Systematic reviews are one means of accomplishing this and may lead to a full meta-analysis or mixed treatment comparison (MTC), a statistical model that uses head to head and placebo-controlled trials to estimate the relative efficacy of multiple treatments (sort of a Fantasy Football for healthcare treatments).
Systematic reviews are the core of HTAs and start with a specific question of interest to the reviewer. A standard approach to all research questions is
PICO, or "Patient, Intervention, Comparison, and Outcome". By pre-specifying the patient population, intervention(s), comparator(s), and outcome(s) of interest, a search strategy can be developed and implemented in any of the available literature search engines. For example, "Among cigarette smokers without co-morbid substance abuse or psychiatric illness (P), how does nicotine replacement (I) compare to cognitive behavioral therapy and 12-step programs (C) in achieving one-year tobacco abstinence and with respect to medical and psychiatric complications (O)?" This question may then be refined to develop search terms to collect abstracts and manuscripts.

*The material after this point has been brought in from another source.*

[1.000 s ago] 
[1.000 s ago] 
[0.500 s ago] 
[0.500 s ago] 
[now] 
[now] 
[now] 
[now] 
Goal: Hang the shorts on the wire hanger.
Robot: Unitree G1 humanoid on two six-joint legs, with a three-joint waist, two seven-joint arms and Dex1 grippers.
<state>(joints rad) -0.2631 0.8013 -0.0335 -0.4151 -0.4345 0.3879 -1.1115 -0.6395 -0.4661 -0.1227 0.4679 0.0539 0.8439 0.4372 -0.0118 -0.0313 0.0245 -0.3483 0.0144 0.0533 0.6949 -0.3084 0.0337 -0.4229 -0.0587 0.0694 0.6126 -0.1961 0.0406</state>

A systematic review then requires a framework for evaluating the quality of the studies, including those that are informative and excluding those that are not. The pre-specified search may involve inclusion and exclusion criteria based on a minimum sample size, randomization (for trials), and other design issues. However, the resulting studies must be evaluated to rate the quality of evidence of each study. The US Preventative Services Task Force (
USPSTF) uses a
hierarchy of study design as the starting and ending point for rating studies. Properly conducted
randomized controlled trials (RCTs) receive Class I designation as the highest quality evidence while non-randomized trials or
cohort studies receive Class II designation. Case series and expert consensus receive Class III designation. The Grading of Recommendations Assessment, Development and Evaluation
(GRADE) working group employs a somewhat different approach to apply designations of High, Fair, and Poor quality. Study design still dominates, with RCTs "starting" as High and
observational studies Low quality. However, a criteria-driven process may downgrade RCTs or upgrade observational studies. Any study with a "fatal flaw" is designated as Poor quality. Both of these approaches are based on the assumption that the internal validity offered by double blind randomization is the most important element in any question related to comparative effectiveness.
The
Agency for Healthcare Research and Quality (AHRQ) takes a somewhat different stance in its
Methods Guide for Comparative Effectiveness Reviews. While acknowledging the inherent strength of RCTs to robustly answer questions of efficacy, the authors note that the strength of the design is only assessed in the context of the question at hand. Specifically, they cite that the long-term safety of a new medication may best be assessed through an observational study. Why? Because RCTs tend to attract healthier patients without many of the co-morbidities and concomitant treatments that may affect the overall safety of the medication. In other words, RCTs may have biased enrollment that prevents them from answering the question of real-world safety outside of controlled experimental settings.
I would extend this caveat to any questions of real-world effectiveness of treatments to achieve desired clinical outcomes in non-experimental settings. For example, if physicians do not commonly prescribe the same dose studied in published RCTs or in the product label, systematic reviews that favor such studies may be irrelevant to the question of comparative effectiveness in current practice. In
one study, colleagues and I demonstrated that time to psychiatric hospitalization was longer with one antipsychotic compared to others. This appears to have been influenced by the fact all of the medications tended to be initiated at sub-therapeutic doses. The comparators tended to be dosed much lower that the intervention of interest. A systematic review and meta-analysis of the RCT literature would have found no meaningful difference between treatments. In real world practice, there was.
The experimental design of RCTs is our gold standard for determining whether a medication has sufficient biological activity to favorably affect disease. Robust methods for comparing such effect sizes across different trials are available. However, policy makers should be cautious in assuming that experimental results can be directly applied to current clinical practice. If our question relates to real-world practice settings, observational methods may be the most appropriate design to answer the question.